Cardiovascular Risk Factors on Kitava, Part III: Insulin

The Kitava study continues to get more and more interesting in later publications. Dr. Lindeberg and his colleagues continued exploring dis...

The Kitava study continues to get more and more interesting in later publications. Dr. Lindeberg and his colleagues continued exploring disease markers in the Kitavans, perhaps because their blood lipid findings were not consistent with what one would expect to find in a modern Western population with a low prevalence of CVD.

In their next study, the researchers examined Kitavans' insulin levels compared to Swedish controls. This paper is short but very sweet. Young Kitavan men and women have a fasting serum insulin level considerably lower than their Swedish counterparts (KM 3.9 IU/mL; SM 5.7; KW 3.5; SW 6.2). Kitavan insulin is relatively stable with age, whereas Swedish insulin increases. In the 60-74 year old group, Kitavans have approximately half the fasting serum insulin of Swedes. One thing to keep in mind is that these are average numbers. There is some overlap between the Kitavan and Swedish numbers, with a few Kitavans above the Swedish mean.

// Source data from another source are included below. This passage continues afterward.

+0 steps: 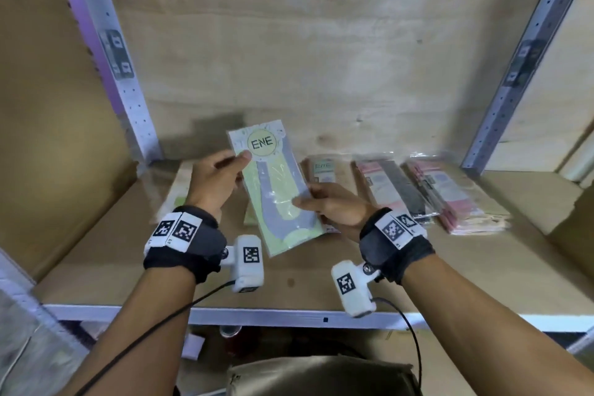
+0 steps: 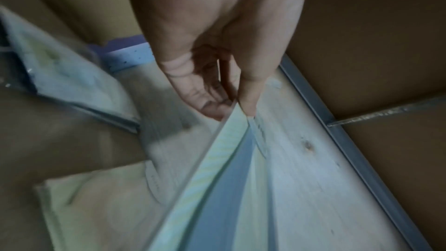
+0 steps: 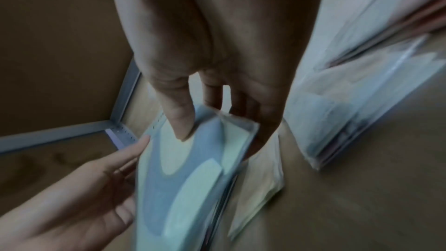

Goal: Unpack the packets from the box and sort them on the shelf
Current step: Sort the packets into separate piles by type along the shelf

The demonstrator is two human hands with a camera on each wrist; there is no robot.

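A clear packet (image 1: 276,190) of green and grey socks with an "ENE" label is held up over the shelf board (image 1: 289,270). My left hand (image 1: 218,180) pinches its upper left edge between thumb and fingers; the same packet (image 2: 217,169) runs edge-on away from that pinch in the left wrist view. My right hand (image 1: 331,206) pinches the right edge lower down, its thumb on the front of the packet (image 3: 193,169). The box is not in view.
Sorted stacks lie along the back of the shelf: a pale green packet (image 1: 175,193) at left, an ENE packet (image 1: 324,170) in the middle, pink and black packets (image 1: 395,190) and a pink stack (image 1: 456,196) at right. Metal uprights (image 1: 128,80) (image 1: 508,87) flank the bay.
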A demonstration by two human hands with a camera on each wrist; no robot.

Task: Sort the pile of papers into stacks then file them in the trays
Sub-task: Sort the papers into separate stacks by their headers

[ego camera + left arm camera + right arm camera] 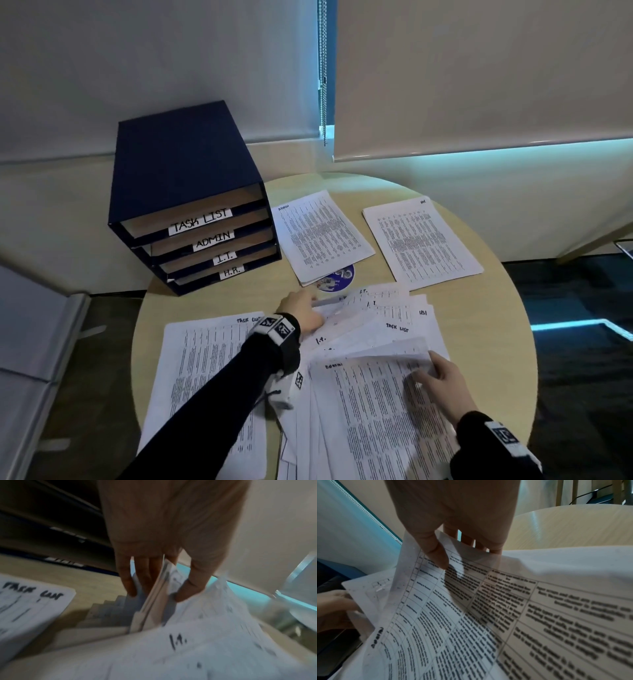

In figure 2, they address the possibility that exercise is the reason for Kitavans' low insulin levels. Kitavans have an activity level comparable to a moderately active Swedish person. They divided the Swedes into three categories: low, medium, and high amounts of physical activity at work. The people in the "low" category had the highest insulin, followed by the "high" group and then the "medium" group. The differences were small, however, and Kitavans had far lower serum insulin, on average, than any of the three Swedish groups. These data show that exercise can not explain Kitavans' low insulin levels.

The researchers also found that they could accurately predict average Swedish and Kitavan insulin levels using an equation that factored in age, BMI and waist circumference. This shows that there is a strong correlation between body composition and insulin levels, which applies across cultures.

Now it's time to take a step back and do some interpreting. First of all, this paper is consistent with the idea (but does not prove) that elevated insulin is a central element of overweight, vascular disease and possibly the other diseases of civilization. While we saw previously that mainstream blood lipid markers do not correlate well with CVD or stroke on Kitava, insulin has withstood the cross-cultural test.

In my opinion, the most important finding in this paper is that a high-carbohydrate diet does not necessarily lead to elevated fasting insulin. This is why I think the statement "carbohydrate drives insulin drives fat" is an oversimplification.  With a properly-functioning pancreas and insulin-sensitive tissues (which many people in industrial societies do not have), a healthy person can eat a high-carbohydrate meal and keep blood glucose under control. Insulin definitely spikes, but it's temporary. The rest of the day, insulin is at basal levels. The Kitavans show that insulin spikes per se do not cause hyperinsulinemia.

So this leads to the Big Question: what causes hyperinsulinemia?? The best I can give you is informed speculation. Who has hyperinsulinemia? Industrial populations, especially the U.S. and native populations that have adopted Western foods. Who doesn't? Non-industrial populations that have not been affected by Western food habits, including the traditional Inuit, the Kuna, the traditional Masai and the Kitavans.

We can guess that total fat, saturated fat and carbohydrate do not cause hyperinsulinemia, based on data from the Inuit, the Masai and the Kitavans, respectively. We can also guess that there's not some specific food that protects these populations, since they eat completely different things. Exercise also can not completely account for these findings. What does that leave us with? Western food habits. In my opinion, the trail of metabolic destruction that has followed Westerners throughout the world is probably due in large part to industrial foods, including refined wheat flour, sugar and seed oils.

I'm not the first person to come up with this idea, far from it. The idea that specific types of carbohydrate foods, rather than carbohydrate in general, are responsible for the diseases of civilization, has been around for at least a century. It was an inescapable conclusion in the time of Weston Price, when anthropologists and field physicians could observe the transitions of native people to Western diets all over the world. This information has gradually faded from our collective consciousness as native cultures have become increasingly rare. The Kitava study is a helpful modern-day reminder.